Manfred Ritschel

Personal information
- Date of birth: 7 June 1946
- Place of birth: Schwabach, Allied-occupied Germany
- Date of death: 26 June 2026 (aged 80)
- Height: 1.74 m (5 ft 9 in)
- Position: Right winger

Senior career*
- Years: Team / Apps / (Gls)
- SV Unterreichenbach
- FC Stein
- ESV Ingolstadt
- 1968–1970: Jahn Regensburg
- 1970–1972: Borussia Dortmund / 57 / (6)
- 1972–1976: Kickers Offenbach / 128 / (25)
- 1976–1977: 1. FC Kaiserslautern / 24 / (2)
- 1977–1978: Schalke 04 / 22 / (0)
- 1978–1982: SpVgg Fürth / 108 / (9)

International career
- 1975: West Germany / 3 / (1)

= Manfred Ritschel =

German footballer (1946–2026)

Manfred Ritschel (7 June 1946 – 26 June 2026) was a German professional footballer who played as a right winger.
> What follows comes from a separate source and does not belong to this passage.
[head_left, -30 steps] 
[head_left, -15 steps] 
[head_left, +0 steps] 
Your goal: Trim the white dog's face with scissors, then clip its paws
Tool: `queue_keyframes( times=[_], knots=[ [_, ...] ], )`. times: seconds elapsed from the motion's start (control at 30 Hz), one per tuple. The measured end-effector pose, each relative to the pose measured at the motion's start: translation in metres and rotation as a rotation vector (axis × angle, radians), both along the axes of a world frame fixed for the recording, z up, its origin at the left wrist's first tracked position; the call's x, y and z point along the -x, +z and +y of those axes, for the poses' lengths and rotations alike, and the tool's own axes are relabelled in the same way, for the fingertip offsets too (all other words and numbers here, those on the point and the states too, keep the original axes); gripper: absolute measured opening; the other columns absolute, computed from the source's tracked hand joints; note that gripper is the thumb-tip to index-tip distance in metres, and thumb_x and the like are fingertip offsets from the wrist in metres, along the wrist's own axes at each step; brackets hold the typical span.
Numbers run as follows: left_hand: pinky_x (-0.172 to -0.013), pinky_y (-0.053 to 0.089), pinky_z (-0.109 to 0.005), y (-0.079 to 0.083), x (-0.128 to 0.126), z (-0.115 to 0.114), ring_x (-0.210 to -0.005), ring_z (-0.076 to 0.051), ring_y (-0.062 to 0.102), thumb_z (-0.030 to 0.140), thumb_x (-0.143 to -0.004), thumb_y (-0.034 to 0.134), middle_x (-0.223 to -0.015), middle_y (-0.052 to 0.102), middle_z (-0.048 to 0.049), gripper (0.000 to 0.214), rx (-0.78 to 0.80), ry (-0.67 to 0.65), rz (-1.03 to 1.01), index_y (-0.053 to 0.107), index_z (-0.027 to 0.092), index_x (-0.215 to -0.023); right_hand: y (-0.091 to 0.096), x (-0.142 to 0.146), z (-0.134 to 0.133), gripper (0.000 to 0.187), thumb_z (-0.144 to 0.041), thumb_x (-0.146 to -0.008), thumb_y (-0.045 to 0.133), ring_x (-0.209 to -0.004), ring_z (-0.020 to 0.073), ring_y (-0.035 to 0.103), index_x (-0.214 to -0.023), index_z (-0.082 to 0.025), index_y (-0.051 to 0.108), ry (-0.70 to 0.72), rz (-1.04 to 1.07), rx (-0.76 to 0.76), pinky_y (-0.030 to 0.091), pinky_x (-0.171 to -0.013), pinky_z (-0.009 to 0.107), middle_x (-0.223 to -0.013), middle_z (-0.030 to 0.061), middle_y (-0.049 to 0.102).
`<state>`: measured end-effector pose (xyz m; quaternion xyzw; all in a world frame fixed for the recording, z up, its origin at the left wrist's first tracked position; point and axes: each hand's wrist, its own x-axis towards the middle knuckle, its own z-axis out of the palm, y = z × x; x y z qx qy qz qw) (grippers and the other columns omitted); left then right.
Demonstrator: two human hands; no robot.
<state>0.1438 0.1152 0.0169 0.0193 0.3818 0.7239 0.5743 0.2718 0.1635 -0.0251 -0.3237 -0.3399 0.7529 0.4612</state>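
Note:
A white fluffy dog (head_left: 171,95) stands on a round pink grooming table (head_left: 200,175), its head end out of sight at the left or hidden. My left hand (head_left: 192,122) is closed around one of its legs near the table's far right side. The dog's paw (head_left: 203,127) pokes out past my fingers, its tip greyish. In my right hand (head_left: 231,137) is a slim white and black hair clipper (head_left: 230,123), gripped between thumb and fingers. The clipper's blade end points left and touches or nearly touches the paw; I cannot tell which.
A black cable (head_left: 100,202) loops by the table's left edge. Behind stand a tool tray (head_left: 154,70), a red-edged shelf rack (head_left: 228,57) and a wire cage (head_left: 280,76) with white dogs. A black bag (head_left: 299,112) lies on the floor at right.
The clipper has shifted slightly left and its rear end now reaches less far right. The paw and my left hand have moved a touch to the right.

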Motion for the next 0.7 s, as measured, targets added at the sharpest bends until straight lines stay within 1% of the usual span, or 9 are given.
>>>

He spent eight seasons in the Bundesliga with Borussia Dortmund, Kickers Offenbach, 1. FC Kaiserslautern and Schalke 04. He represented West Germany three times, including an UEFA Euro 1976 qualifier against Bulgaria (he scored an equalizer in a 1–1 draw) and two friendlies. Ritschel died on 26 June 2026, at the age of 80.